Several MKKKs regulate MKK4, including apoptosis signal-regulating kinase 1 (ASK1), transforming growth factor-β–activating kinase 1 (TAK1), and mixed lineage kinases (MLKs) (12). In order to better understand the mechanism responsible for the excess MKK4 activation in the Mif–/– hearts, we evaluated the activation of these kinases in Mif–/– and WT hearts. Mif–/– and WT hearts had similar increases in phosphorylation at the major ASK1 inhibitory site Ser967, suggesting that ASK1 is not responsible for increased MKK4/JNK activation (Figure 2D). TAK1 Thr184/187 phosphorylation did not change with ischemia/reperfusion (data not shown). MLK3 phosphorylation on its Thr277/Ser281-activating sites increased to a similar degree in WT and Mif–/– hearts (Figure 2E). These results suggest that MIF is either affecting other regulatory sites, or alternatively inhibiting MKK4 phosphorylation or promoting MKK4 dephosphorylation.

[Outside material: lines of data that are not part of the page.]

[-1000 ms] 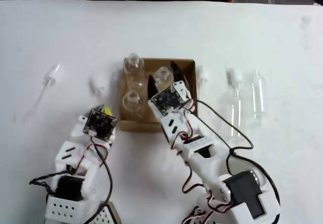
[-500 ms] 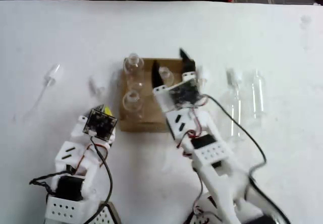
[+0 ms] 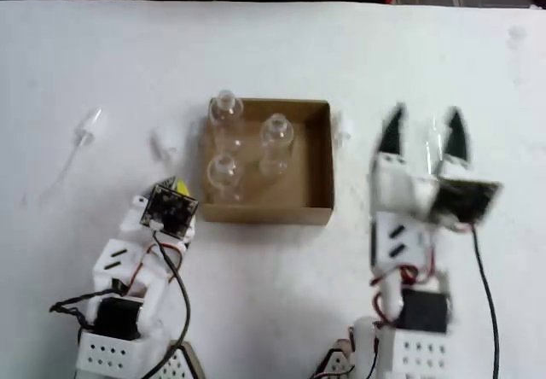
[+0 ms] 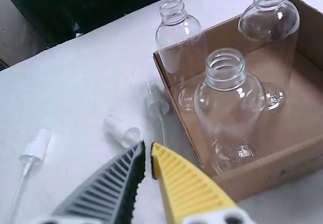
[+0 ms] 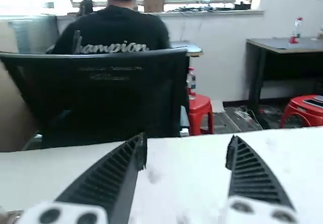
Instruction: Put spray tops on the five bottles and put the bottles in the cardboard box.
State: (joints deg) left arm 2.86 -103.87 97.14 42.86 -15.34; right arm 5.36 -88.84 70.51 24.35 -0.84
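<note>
The cardboard box [image 3: 320, 161] sits mid-table and holds three clear upright bottles [image 3: 223, 110] [image 3: 275, 136] [image 3: 222, 174], all without tops. The left wrist view shows the same bottles [image 4: 179, 32] [image 4: 267, 22] [image 4: 229, 103] inside the box [image 4: 262, 168]. My left gripper [image 4: 148, 156] is shut with nothing in it, just outside the box's near left corner. My right gripper [image 3: 422, 131] is open, raised to the right of the box, its black fingers [image 5: 118, 171] spread wide. A clear bottle [image 3: 435, 144] lying on the table shows faintly between them; the arm hides whatever lies below it.
Loose spray tops lie left of the box: one with a long tube [image 3: 85, 127], one stubby [image 3: 166, 140], the stubby top [image 4: 121, 130] close ahead of my left gripper. Another top [image 3: 341, 127] lies by the box's right wall. Bare white table [image 3: 281, 46] stretches beyond.
My right arm has pulled back from over the box and swung right, its gripper staying open. The left arm and the three bottles have not moved.
</note>
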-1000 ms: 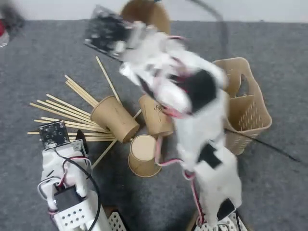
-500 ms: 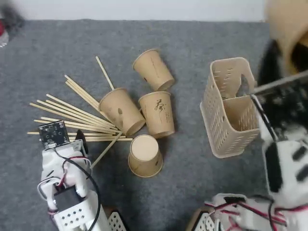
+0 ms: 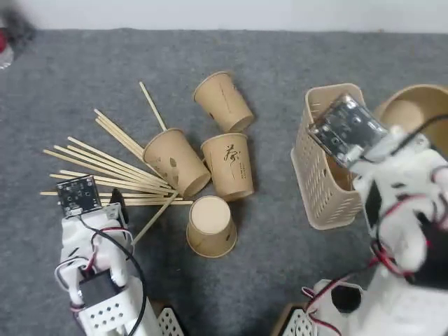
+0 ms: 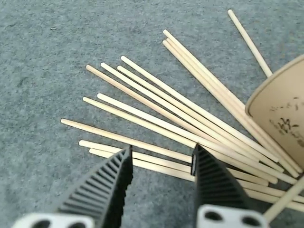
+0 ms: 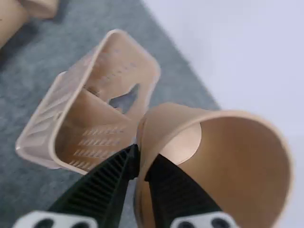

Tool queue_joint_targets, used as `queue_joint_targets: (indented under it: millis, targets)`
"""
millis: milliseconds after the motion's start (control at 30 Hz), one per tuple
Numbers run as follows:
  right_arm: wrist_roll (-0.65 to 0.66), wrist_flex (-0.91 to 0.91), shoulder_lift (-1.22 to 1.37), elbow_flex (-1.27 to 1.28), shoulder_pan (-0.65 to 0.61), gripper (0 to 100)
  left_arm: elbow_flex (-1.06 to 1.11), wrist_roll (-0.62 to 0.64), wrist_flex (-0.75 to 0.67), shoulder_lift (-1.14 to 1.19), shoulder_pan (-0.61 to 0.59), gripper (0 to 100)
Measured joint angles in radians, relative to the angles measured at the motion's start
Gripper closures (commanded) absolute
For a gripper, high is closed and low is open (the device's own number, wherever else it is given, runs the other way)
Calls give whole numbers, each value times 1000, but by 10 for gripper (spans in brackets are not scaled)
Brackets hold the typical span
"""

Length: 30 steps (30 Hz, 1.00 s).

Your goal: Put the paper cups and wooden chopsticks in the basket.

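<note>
Several paper cups lie on the grey carpet: one on its side (image 3: 222, 100), two side by side (image 3: 176, 161) (image 3: 231, 166), and one standing upside down (image 3: 210, 225). Wooden chopsticks (image 3: 105, 164) fan out to their left. The beige slotted basket (image 3: 325, 168) stands at the right. My right gripper (image 5: 141, 164) is shut on the rim of another paper cup (image 5: 213, 156), held tilted just beyond the basket (image 5: 95, 104); from above this cup (image 3: 413, 112) hangs at the basket's right side. My left gripper (image 4: 161, 154) stands open low over the chopsticks (image 4: 180, 118), touching none.
A white wall runs along the carpet's far edge. The right arm (image 3: 399, 203) covers part of the basket's right side. One cup's rim (image 4: 280, 118) lies close beside the left gripper. Bare carpet lies between the cups and the basket.
The right arm swung from above the cups over to the right, carrying a cup, and now holds it lower beside the basket. The left arm has kept still.
</note>
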Motion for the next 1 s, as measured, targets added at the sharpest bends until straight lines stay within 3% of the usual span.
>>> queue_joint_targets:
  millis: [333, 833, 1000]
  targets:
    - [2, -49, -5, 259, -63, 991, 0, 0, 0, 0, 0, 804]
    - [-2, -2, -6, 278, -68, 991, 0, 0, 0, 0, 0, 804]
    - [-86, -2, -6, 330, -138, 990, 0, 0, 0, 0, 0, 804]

ER stress has been reported to increase JNK activation (24), presumably through upstream kinases such as MKK4. Thus, we assessed whether ER stress markers were altered in Mif–/– hearts. However, there were no differences in either the phosphorylation of protein kinase RNA–like ER kinase (PERK) or the expression of ER chaperone (Bip) between Mif–/– and WT hearts during ischemia/reperfusion (Supplemental Figure 3).

Excess JNK activation in Mif–/– hearts leads to contractile dysfunction and altered BCL2-associated agonist of cell death phosphorylation.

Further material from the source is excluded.